# EXTRACTED MATERIAL
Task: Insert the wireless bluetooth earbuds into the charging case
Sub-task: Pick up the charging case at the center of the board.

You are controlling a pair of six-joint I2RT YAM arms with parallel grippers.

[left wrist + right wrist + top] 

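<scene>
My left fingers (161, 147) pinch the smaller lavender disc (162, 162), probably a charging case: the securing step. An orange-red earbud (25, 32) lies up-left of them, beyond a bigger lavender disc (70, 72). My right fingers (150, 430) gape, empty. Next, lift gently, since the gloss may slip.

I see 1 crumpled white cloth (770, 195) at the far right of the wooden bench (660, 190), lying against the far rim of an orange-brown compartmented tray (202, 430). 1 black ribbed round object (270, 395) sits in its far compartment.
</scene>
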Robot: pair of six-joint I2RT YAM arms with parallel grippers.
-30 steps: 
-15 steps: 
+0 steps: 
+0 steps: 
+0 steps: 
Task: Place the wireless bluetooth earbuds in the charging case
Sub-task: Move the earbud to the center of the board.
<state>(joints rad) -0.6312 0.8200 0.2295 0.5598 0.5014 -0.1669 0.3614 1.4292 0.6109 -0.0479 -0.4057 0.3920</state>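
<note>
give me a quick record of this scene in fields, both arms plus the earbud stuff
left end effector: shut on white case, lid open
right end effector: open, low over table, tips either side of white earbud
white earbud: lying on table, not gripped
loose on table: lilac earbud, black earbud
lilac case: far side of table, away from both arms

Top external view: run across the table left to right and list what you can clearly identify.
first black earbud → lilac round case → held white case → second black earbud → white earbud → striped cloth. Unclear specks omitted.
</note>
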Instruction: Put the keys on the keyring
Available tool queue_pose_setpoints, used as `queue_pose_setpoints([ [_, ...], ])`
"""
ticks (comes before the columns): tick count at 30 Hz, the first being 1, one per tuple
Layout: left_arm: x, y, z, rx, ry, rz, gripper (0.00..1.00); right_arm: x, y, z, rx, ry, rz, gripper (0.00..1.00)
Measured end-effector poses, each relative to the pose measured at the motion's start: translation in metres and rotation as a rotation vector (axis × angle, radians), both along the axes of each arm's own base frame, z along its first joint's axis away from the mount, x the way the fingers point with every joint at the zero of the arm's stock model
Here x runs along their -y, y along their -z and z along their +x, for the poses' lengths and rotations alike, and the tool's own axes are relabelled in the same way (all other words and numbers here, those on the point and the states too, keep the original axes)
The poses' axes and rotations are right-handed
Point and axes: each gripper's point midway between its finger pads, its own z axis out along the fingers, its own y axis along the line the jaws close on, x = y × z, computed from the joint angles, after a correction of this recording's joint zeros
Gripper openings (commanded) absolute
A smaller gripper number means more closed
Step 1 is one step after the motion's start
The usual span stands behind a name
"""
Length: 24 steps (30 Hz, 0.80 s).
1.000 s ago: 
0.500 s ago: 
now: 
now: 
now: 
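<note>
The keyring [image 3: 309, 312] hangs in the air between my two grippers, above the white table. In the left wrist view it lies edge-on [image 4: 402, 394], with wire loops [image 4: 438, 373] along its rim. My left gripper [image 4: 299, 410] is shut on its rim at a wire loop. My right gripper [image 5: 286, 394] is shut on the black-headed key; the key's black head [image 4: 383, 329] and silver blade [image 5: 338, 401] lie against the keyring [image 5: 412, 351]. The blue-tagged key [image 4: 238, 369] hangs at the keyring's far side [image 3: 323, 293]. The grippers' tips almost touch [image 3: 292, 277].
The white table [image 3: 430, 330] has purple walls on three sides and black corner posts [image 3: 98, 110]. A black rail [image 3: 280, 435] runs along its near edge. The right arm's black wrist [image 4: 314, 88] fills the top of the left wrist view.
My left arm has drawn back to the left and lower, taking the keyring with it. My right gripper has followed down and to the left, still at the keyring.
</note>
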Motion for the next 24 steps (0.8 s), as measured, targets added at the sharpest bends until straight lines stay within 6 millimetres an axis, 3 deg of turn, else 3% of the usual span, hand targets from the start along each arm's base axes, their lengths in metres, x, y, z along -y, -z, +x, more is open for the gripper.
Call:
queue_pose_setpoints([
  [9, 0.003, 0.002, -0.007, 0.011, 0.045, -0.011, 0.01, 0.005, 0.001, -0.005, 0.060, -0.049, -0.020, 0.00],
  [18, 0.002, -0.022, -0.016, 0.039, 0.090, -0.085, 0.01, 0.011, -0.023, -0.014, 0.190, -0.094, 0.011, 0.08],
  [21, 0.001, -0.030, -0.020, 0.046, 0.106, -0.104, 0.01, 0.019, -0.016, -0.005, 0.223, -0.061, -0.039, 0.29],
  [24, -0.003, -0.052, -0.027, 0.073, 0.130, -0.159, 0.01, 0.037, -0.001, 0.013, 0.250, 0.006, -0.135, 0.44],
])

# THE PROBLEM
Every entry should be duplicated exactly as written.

# EXERCISE RESPONSE
Task: Insert the wireless bluetooth earbuds into the charging case
Sub-task: Pick up the charging case at the center of the board.

You are controlling a pair of six-joint I2RT YAM arms with parallel grippers.

[left wrist + right wrist + top] 

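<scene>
My left fingers (161, 147) pinch the smaller lavender disc (162, 162), probably a charging case: the securing step. An orange-red earbud (25, 32) lies up-left of them, beyond a bigger lavender disc (70, 72). My right fingers (150, 430) gape, empty. Next, lift gently, since the gloss may slip.

I see 1 crumpled white cloth (770, 195) at the far right of the wooden bench (660, 190), lying against the far rim of an orange-brown compartmented tray (202, 430). 1 black ribbed round object (270, 395) sits in its far compartment.
</scene>
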Robot: pair of six-joint I2RT YAM arms with parallel grippers.
-30 steps: 
-15 steps: 
+0 steps: 
+0 steps: 
+0 steps: 
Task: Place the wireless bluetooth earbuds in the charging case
Sub-task: Move the earbud to the center of the board.
<state>(joints rad) -0.6312 0.8200 0.2295 0.5598 0.5014 -0.1669 0.3614 1.4292 0.6109 -0.0479 -0.4057 0.3920</state>
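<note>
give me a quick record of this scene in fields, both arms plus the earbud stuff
left end effector: shut on white case, lid open
right end effector: open, low over table, tips either side of white earbud
white earbud: lying on table, not gripped
loose on table: lilac earbud, black earbud
lilac case: far side of table, away from both arms

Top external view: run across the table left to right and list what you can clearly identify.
first black earbud → lilac round case → held white case → second black earbud → white earbud → striped cloth. Unclear specks omitted.
</note>
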Instruction: Put the keys on the keyring
Available tool queue_pose_setpoints, used as `queue_pose_setpoints([ [_, ...], ])`
"""
ticks (comes before the columns): tick count at 30 Hz, the first being 1, one per tuple
Layout: left_arm: x, y, z, rx, ry, rz, gripper (0.00..1.00); right_arm: x, y, z, rx, ry, rz, gripper (0.00..1.00)
Measured end-effector poses, each relative to the pose measured at the motion's start: translation in metres and rotation as a rotation vector (axis × angle, radians), both along the axes of each arm's own base frame, z along its first joint's axis away from the mount, x the way the fingers point with every joint at the zero of the arm's stock model
Here x runs along their -y, y along their -z and z along their +x, for the poses' lengths and rotations alike, and the tool's own axes are relabelled in the same way (all other words and numbers here, those on the point and the states too, keep the original axes)
The poses' axes and rotations are right-handed
Point and axes: each gripper's point midway between its finger pads, its own z axis out along the fingers, its own y axis along the line the jaws close on, x = y × z, computed from the joint angles, after a correction of this recording's joint zeros
Gripper openings (commanded) absolute
A smaller gripper number means more closed
Step 1 is one step after the motion's start
The usual span stands behind a name
"""
Length: 24 steps (30 Hz, 0.80 s).
1.000 s ago: 
0.500 s ago: 
now: 
now: 
now: 
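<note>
The keyring [image 3: 309, 312] hangs in the air between my two grippers, above the white table. In the left wrist view it lies edge-on [image 4: 402, 394], with wire loops [image 4: 438, 373] along its rim. My left gripper [image 4: 299, 410] is shut on its rim at a wire loop. My right gripper [image 5: 286, 394] is shut on the black-headed key; the key's black head [image 4: 383, 329] and silver blade [image 5: 338, 401] lie against the keyring [image 5: 412, 351]. The blue-tagged key [image 4: 238, 369] hangs at the keyring's far side [image 3: 323, 293]. The grippers' tips almost touch [image 3: 292, 277].
The white table [image 3: 430, 330] has purple walls on three sides and black corner posts [image 3: 98, 110]. A black rail [image 3: 280, 435] runs along its near edge. The right arm's black wrist [image 4: 314, 88] fills the top of the left wrist view.
My left arm has drawn back to the left and lower, taking the keyring with it. My right gripper has followed down and to the left, still at the keyring.
</note>
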Motion for the next 24 steps (0.8 s), as measured, targets added at the sharpest bends until straight lines stay within 6 millimetres an axis, 3 deg of turn, else 3% of the usual span, hand targets from the start along each arm's base axes, their lengths in metres, x, y, z along -y, -z, +x, more is open for the gripper.
Call:
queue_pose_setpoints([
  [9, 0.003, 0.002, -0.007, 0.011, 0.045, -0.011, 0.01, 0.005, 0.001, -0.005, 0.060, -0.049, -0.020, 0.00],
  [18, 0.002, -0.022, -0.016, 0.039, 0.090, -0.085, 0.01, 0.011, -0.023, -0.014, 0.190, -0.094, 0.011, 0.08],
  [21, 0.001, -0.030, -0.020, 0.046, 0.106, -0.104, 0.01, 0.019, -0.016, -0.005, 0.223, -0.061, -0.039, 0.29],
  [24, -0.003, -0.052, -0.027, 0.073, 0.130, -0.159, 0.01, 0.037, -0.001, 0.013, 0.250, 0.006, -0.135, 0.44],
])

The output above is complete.